ACTION ITEM
Would you retype the whole listing verbatim, keeping pictures out of it?

SUPPLIED INFORMATION
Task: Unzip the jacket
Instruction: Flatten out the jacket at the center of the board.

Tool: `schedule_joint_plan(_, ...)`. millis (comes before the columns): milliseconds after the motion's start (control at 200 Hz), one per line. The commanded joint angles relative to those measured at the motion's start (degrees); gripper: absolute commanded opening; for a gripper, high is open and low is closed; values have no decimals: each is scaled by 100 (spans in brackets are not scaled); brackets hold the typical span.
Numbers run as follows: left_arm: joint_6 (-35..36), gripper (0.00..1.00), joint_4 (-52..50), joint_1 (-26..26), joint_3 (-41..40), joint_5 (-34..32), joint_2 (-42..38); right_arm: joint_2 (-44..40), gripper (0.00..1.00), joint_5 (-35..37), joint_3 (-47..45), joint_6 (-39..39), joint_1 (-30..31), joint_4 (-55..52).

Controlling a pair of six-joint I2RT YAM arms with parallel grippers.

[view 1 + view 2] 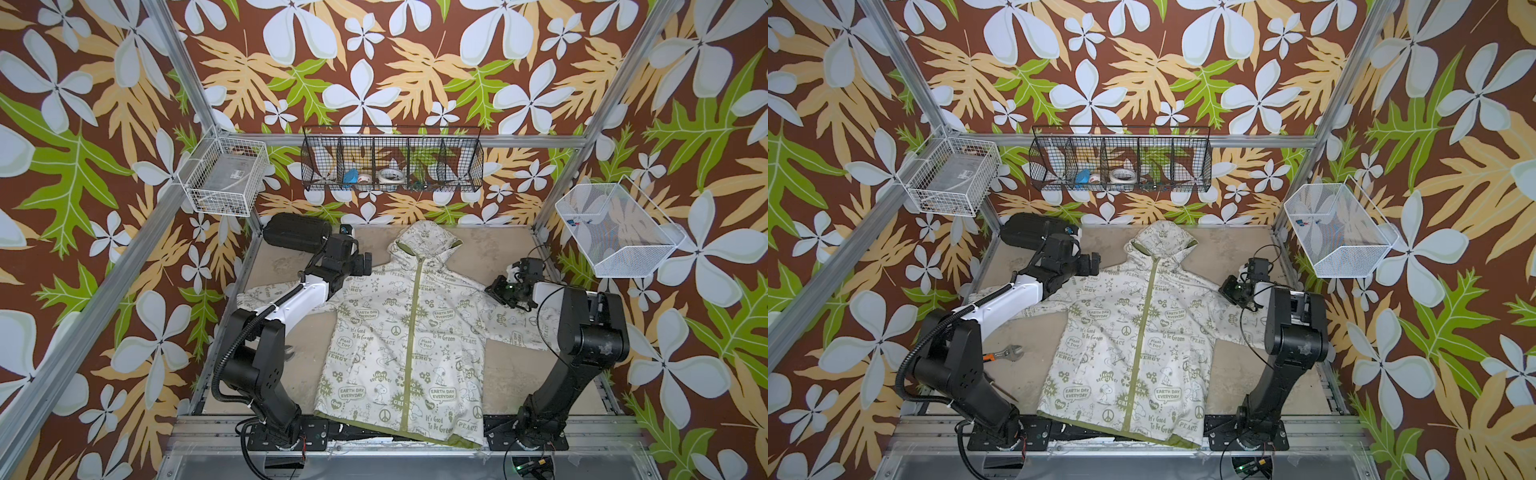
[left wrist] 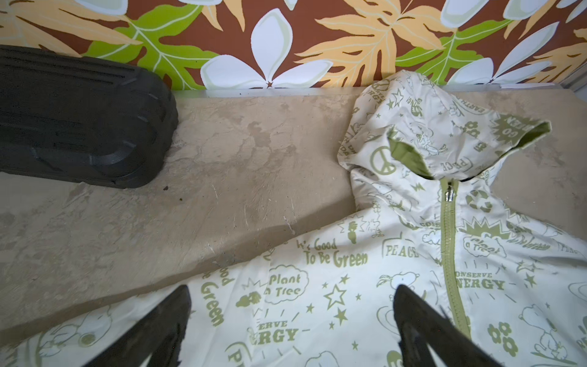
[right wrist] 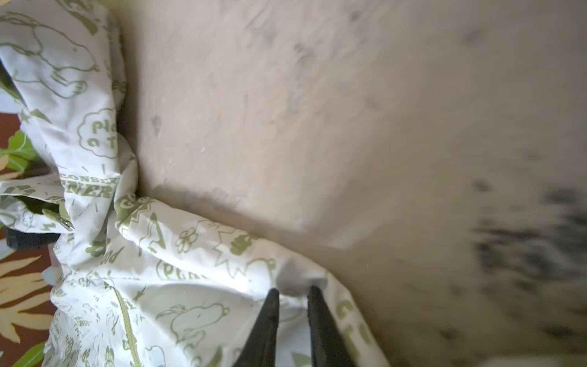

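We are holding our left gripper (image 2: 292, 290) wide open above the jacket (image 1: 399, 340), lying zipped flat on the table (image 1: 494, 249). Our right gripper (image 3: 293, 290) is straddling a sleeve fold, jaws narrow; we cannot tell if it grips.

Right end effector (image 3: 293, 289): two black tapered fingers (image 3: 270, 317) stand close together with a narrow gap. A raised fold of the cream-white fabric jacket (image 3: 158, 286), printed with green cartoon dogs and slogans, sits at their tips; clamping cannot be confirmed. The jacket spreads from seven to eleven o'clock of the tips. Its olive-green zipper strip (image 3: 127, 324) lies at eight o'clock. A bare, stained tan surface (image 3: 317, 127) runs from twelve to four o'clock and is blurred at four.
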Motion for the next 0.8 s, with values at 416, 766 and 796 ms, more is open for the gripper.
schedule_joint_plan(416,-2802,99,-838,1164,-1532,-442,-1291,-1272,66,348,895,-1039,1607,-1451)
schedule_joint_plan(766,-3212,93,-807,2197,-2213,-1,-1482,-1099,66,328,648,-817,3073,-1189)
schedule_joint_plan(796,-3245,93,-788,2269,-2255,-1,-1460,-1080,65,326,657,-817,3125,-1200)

RESPONSE AREA
Task: Unzip the jacket
Instruction: Flatten out the jacket at the center of the board.

Tool: `schedule_joint_plan(_, ...)`. millis (comes before the columns): milliseconds after the motion's start (control at 200 Hz), one per line. The commanded joint angles relative to those measured at the motion's start (degrees); gripper: absolute commanded opening; for a gripper, high is open and low is closed; values have no decimals: each is scaled by 100 (spans in brackets are not scaled); brackets hold the typical span.
Numbers run as follows: left_arm: joint_6 (-35..36), gripper (0.00..1.00), joint_4 (-52..50), joint_1 (-26..26), joint_3 (-41..40), joint_5 (-34..32), joint_2 (-42..38); right_arm: joint_2 (-44..40), gripper (0.00..1.00), joint_5 (-35..37), joint_3 (-47..45), joint_6 (-39..39), joint_1 (-30..31), joint_4 (-55..52).

Controlling a pair of six-joint I2RT YAM arms with parallel grippers.

[view 1 + view 2] 
[left wrist] 
[right wrist] 

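We are holding our left gripper (image 2: 292, 290) wide open above the jacket (image 1: 399, 340), lying zipped flat on the table (image 1: 494, 249). Our right gripper (image 3: 293, 290) is straddling a sleeve fold, jaws narrow; we cannot tell if it grips.

Right end effector (image 3: 293, 289): two black tapered fingers (image 3: 270, 317) stand close together with a narrow gap. A raised fold of the cream-white fabric jacket (image 3: 158, 286), printed with green cartoon dogs and slogans, sits at their tips; clamping cannot be confirmed. The jacket spreads from seven to eleven o'clock of the tips. Its olive-green zipper strip (image 3: 127, 324) lies at eight o'clock. A bare, stained tan surface (image 3: 317, 127) runs from twelve to four o'clock and is blurred at four.
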Motion for the next 0.8 s, with values at 416, 766 and 796 ms, more is open for the gripper.
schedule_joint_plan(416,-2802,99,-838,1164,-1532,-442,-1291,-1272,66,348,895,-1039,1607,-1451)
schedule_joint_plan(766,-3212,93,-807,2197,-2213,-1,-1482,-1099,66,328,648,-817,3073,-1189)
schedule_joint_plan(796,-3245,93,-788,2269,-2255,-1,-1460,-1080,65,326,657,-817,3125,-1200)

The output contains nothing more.